1. La liturgia meditada a lo largo de la semana.

A lo largo de los días de la semana anterior al Domingo 26 del Tiempo Ordinario, intentad meditar la Palabra de Dios de este domingo. Meditadla personalmente, una lectura cada día, por ejemplo. Elegid un día de la semana para la meditación comunitaria de la Palabra: en un grupo parroquial, en un grupo de padres, en un grupo de un movimiento eclesial, en una comunidad religiosa…

2. Oración de los fieles inspirada en el Salmo.

Se puede hacer la Oración Universal inspirada en el Salmo de hoy: “Señor, haz justicia a los oprimidos, da pan a los hambrientos, protege a los extranjeros…”

3. Oración en la lectio divina.

En la meditación de la Palabra de Dios (lectio divina), se puede prolongar el momento de la acogida de las lecturas con una oración.

Al terminar la primera lectura: Bendito seas, Dios de justicia y Padre de los pobres, porque abres los ojos de los profetas a los signos de los tiempos. Ante los excesos de fortuna y de bienestar, Tú nos haces leer los anuncios de revueltas y de desórdenes. Te pedimos por nuestra tierra y por nuestra sociedad, cuyas riquezas están tan mal distribuidas. Te pedimos perdón por nuestros propios excesos.

Después de la segunda lectura: Soberano y único bienaventurado, Rey de reyes y Señor de señores, que eres inmortal, te damos gracias porque das vida a todas las cosas y te bendecimos por tu Hijo Jesús, que se manifestará en el tiempo prefijado. Te pedimos que nos guardes irreprensibles, en la fe y en el amor, en la perseverancia y en la bondad.

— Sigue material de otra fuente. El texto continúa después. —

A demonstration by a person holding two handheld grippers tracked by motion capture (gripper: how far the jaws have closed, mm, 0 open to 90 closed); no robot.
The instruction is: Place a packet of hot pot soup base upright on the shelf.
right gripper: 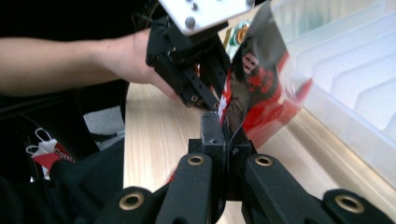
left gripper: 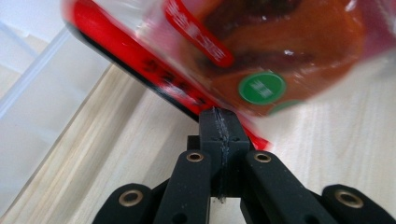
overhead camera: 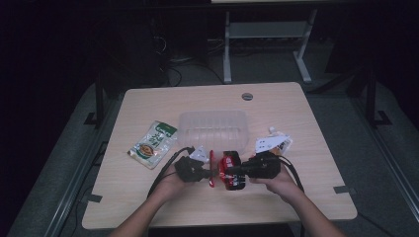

Al finalizar el Evangelio: Padre de los pobres y defensor de los oprimidos, te bendecimos por los profetas que nos envías, cuando dejamos los caminos de la justicia, y por la gloria que reservas a aquellos a los que los hombres desprecian. Presos en las redes de una sociedad que produce tanto pobres, te pedimos: ilumínanos con tu Espíritu, condúcenos por los caminos de la justicia.

4. Plegaria Eucarística.

Se puede utilizar la Plegaria Eucarística I, que alude a Abraham (primera lectura).

5. Palabra para el camino.

¿Y nosotros hoy?
Las palabras de Amós atañen sin compasión a aquellos que no se preocupan por el desastre de Israel. Lucas pone en escena a un hombre rico cerrado en el lujo, que no ve al pobre Lázaro que está a su puerta.
¿Y nosotros hoy?
¿Ricos o no, ante todos los desastres del mundo, tenemos una mirada diferente hacia todos los “Lázaros” de nuestra sociedad o nos conformamos con lamentarnos ante la televisión?
¿Oímos sus golpes discretos a nuestra puerta?
¿O serán solamente los perros los que les asistan?